1945年、マリオン・グラント・タイラーと再婚。彼女はダンサーでありビジネス・ウーマンでもある女性で、1982年にブレイクが死ぬまで彼のマネージャーを務めた。
 

 

1946年、キャリアが下降線をたどるとニューヨーク大学に入り、2年半で卒業した。

 

1950年代にラグタイムがリバイバルするとブレイクは、ラグタイム奏者、音楽史家、そして教育者として活躍した。

 

20世紀フォックス・レコードやコロムビア・レコードと契約した他、世界中の有名大学で講演し、ジャズやラグのフェスティバルにゲストとして多数出演した。

 

 

1955年、伝記映画『ベニイ・グッドマン物語』 (The Benny Goodman Story)のためにフォー・コインズ (The Four Coins) が録音した“あなたの思い出”のバージョンは、『ビルボード』誌のチャートで22位まで浮上した。

 

 

この頃、有名司会者ジョニー・カーソン(Johnny Carson/1925年10月23日-2005年1月23日)によるNBCのテレビ番組『ザ・トゥナイト・ショー』(The Tonight Show)にしばしばゲスト出演した。

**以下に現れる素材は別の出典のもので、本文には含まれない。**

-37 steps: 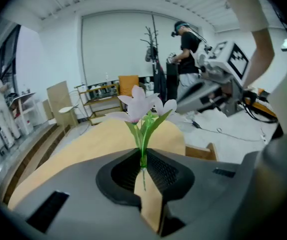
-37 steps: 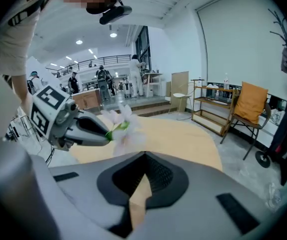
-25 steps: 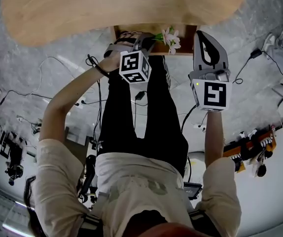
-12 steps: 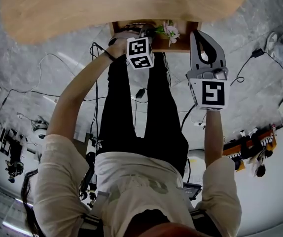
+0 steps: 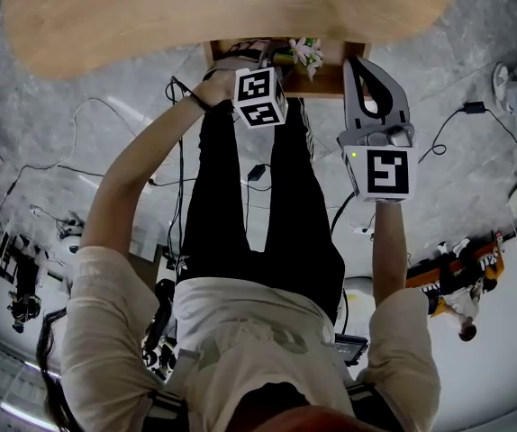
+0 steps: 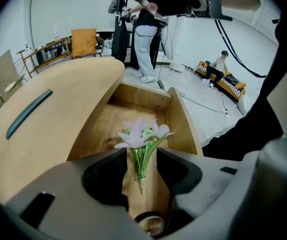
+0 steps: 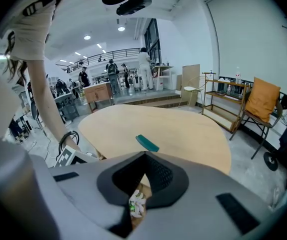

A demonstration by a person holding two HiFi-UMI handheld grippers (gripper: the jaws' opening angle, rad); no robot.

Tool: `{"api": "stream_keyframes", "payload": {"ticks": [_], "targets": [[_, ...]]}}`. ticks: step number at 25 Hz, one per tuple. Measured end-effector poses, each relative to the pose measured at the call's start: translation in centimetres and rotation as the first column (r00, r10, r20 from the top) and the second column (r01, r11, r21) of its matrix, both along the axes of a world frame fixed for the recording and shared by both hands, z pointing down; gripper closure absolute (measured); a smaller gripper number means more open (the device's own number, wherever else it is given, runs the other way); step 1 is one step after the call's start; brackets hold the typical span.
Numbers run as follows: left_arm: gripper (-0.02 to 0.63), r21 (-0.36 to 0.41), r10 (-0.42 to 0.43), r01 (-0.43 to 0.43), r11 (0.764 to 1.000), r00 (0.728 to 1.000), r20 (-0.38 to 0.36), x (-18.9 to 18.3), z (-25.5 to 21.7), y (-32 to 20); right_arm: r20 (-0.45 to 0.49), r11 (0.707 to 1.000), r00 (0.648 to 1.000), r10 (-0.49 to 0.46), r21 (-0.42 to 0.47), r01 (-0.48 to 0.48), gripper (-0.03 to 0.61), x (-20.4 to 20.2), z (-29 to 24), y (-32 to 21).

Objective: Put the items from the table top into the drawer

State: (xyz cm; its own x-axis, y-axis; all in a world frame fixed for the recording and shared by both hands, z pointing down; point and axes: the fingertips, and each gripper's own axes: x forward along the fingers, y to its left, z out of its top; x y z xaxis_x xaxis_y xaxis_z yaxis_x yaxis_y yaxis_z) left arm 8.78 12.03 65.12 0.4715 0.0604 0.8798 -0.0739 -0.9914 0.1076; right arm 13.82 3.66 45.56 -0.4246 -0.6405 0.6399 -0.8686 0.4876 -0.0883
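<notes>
A pink-and-white artificial flower (image 6: 142, 133) with a green stem lies on the floor of the open wooden drawer (image 6: 183, 119) under the table top (image 5: 150, 16). My left gripper (image 6: 142, 156) points steeply down into the drawer. Its jaws have just been opening and now stand apart on either side of the stem, the pads clear of it. In the head view the flower (image 5: 309, 50) shows just past the left gripper (image 5: 272, 59). My right gripper (image 5: 357, 63) hovers at the drawer's right edge, shut and empty. A teal item (image 7: 147, 143) lies on the table top.
My legs stand under the drawer, with cables (image 5: 105, 124) across the grey floor. In the left gripper view a person (image 6: 146, 39) stands beyond the table and another sits on an orange sofa (image 6: 223, 81). A small round brownish thing (image 6: 148, 224) shows low between the left jaws.
The left gripper has moved forward and down into the drawer with the flower, which now rests farther inside. The right gripper has stayed in place.
</notes>
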Motion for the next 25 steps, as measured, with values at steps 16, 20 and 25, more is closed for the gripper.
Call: {"api": "stream_keyframes", "payload": {"ticks": [16, 20, 25], "targets": [[0.607, -0.592, -0.798, 0.537, 0.601, 0.356, -0.487, -1.8, -22.9, -14.7, 0.026, 0.999, 1.000, -0.005, 0.044, 0.003, 0.577, -0.9, -2.5, -1.2], [0.607, -0.485, -0.744, 0.614, 0.622, 0.272, -0.610, -3.9, -27.9, -17.6, 0.045, 0.999, 0.999, -0.011, 0.054, 0.008, 0.577, -1.9, -3.1, -1.4], [0.607, -0.373, -0.683, 0.661, 0.651, 0.296, -0.668, -4.0, -29.1, -18.3, 0.057, 0.998, 0.998, -0.029, 0.064, 0.025, 0.577, -2.9, -3.2, -1.6]]}}
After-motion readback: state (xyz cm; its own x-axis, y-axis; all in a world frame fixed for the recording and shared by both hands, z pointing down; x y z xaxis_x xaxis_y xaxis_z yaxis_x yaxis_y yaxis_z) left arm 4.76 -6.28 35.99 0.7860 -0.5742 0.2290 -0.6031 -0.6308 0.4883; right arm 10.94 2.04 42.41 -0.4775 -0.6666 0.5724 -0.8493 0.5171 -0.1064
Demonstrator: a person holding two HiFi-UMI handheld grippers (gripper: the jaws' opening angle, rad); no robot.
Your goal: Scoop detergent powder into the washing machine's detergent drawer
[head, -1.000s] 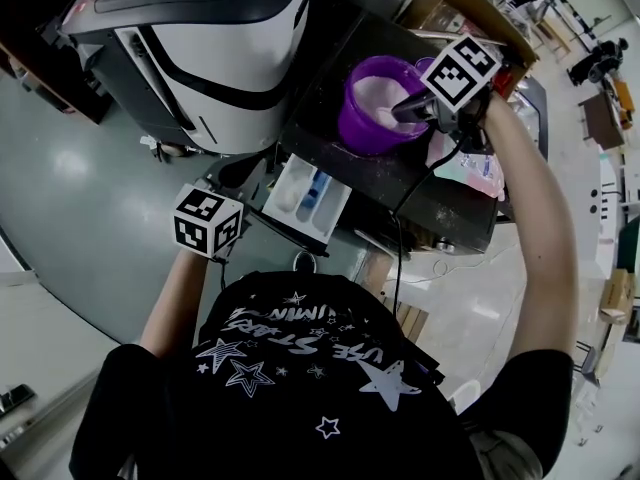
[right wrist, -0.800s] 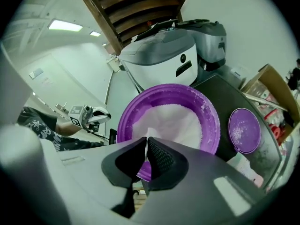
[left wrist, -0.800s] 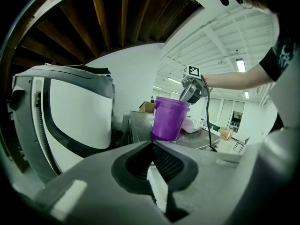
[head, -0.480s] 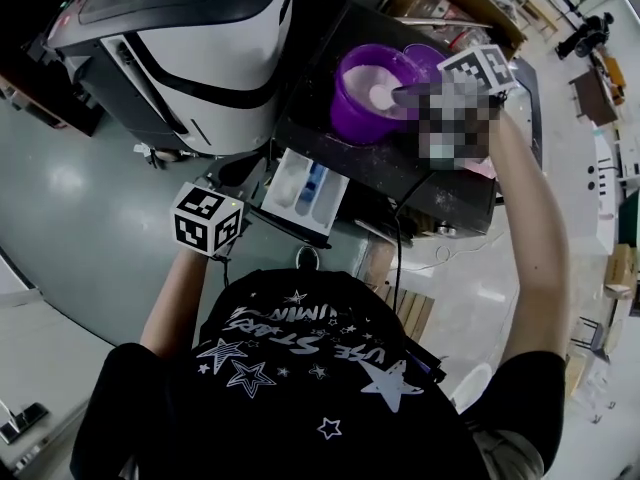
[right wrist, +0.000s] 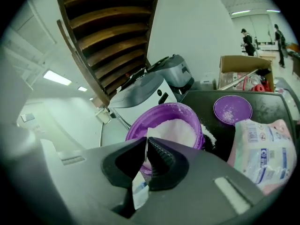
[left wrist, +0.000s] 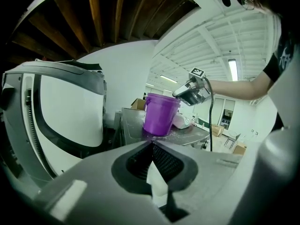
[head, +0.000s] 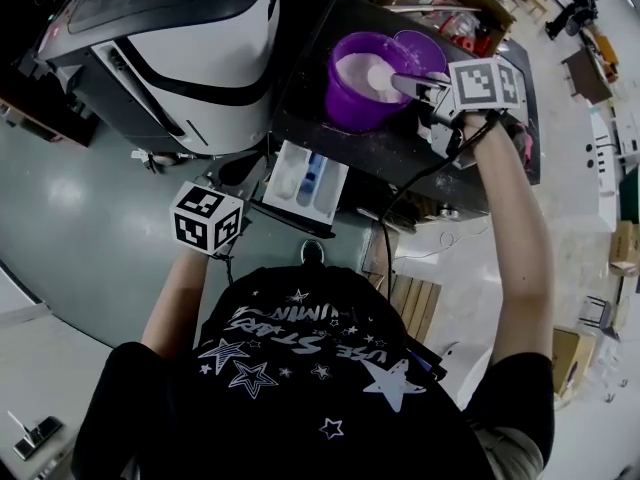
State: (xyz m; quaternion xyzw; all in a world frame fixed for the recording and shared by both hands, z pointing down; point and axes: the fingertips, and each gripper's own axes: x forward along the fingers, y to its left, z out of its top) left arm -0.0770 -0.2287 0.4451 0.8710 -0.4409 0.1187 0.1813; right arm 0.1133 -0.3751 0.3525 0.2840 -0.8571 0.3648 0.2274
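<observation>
A purple bucket of white detergent powder stands on the black table. My right gripper hangs over the bucket's right rim. Its jaws are shut on a thin white scoop handle, and the scoop's bowl is hidden. The white detergent drawer is pulled out below the table's edge, beside the washing machine. My left gripper is held low by the drawer with its jaws shut, looking up at the bucket. Its marker cube shows in the head view.
The purple lid, dusted with powder, lies behind the bucket. A detergent bag lies to its right and an open cardboard box stands behind. Powder is spilled on the table. People stand far off.
My right gripper has drawn back a little from over the powder toward the bucket's right rim. The left gripper has stayed where it was.
</observation>
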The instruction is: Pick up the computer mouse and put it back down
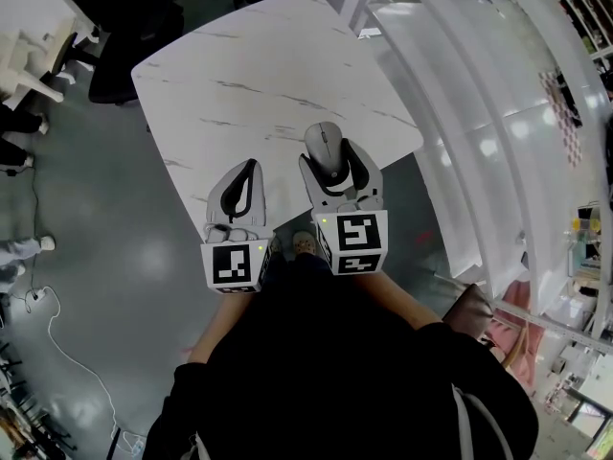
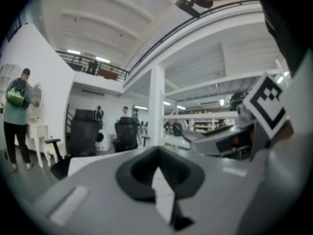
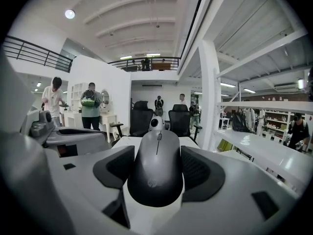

また、レナード・バーンスタイン(Leonard Bernstein/1918年8月25日-1990年10月14日)などの主要な指揮者にフィーチャーされた。

 

 

1969年、回顧アルバム『The Eighty-Six Years of Eubie Blake』がコロムビアからリリース。これを受けて1970年代と1980年代には、ブレイクの音楽に対する世間の関心が再び高まりを見せた。

 

 

1972年1月1日、LP『From Rags To Classics』をリリース。

 

 

1975年までにブレイクは、ラトガース大学、ニューイングランド音楽院、メリーランド大学、モーガン州立大学、プラット研究所、ブルックリン大学、ダートマス大学から名誉博士号を授与された。

 

 

1978年、ブレイクの音楽をフィーチャーし、ノーブル・シスル、アンディ・ラザフ、ジョニー・ブランドン、F・E・ミラー、ジム・ヨーロッパが歌詞を書いたレビュー『ユービー!』がブロードウェイで初演を迎え、アンバサダー劇場で大ヒット、439回公演された。


1979年の誕生日にブレイクは「こんなに長く生きると分かっていたら、もっと自分のことを大切にしたのに」と言ったと伝えられているが、これは他の人物の言葉という説もあり、少なくとも1966年には印刷されていたという。

3月10日、ミュージカル俳優のグレゴリー・ハインズ(Gregory Hines/1946年2月14日-2003年8月9日)とテレビの人気バラエティ番組『サタデー・ナイト・ライブ』(Saturday Night Live)に出演。

 

 

1981年、当時の大統領ロナルド・レーガンより大統領自由勲章を受勲。


ブレイクは10歳から85年間タバコを吸っていた。このため、禁煙運動への反証としてブレイクを使った政治家もいた。こうした連中は主にタバコ生産量の多い州選出の政治家だった。

 

 

1983年2月7日、実際にはこの日96歳を迎えたブレイクだったが、100歳の誕生日を祝うイベントが行われた。彼は生涯、演奏と録音を続けた。

 

 

 

 

1983年2月12日、ユービー・ブレイクがブルックリンで死去。96歳没。誕生日会があった5日後だった。

 

 



彼はニューヨーク州ブルックリンのサイプレス・ヒルズ墓地に埋葬された。

アフリカ大西洋系譜協会の依頼で制作された彼の墓石には「I'm Just Wild About Harry」の楽譜が刻まれている。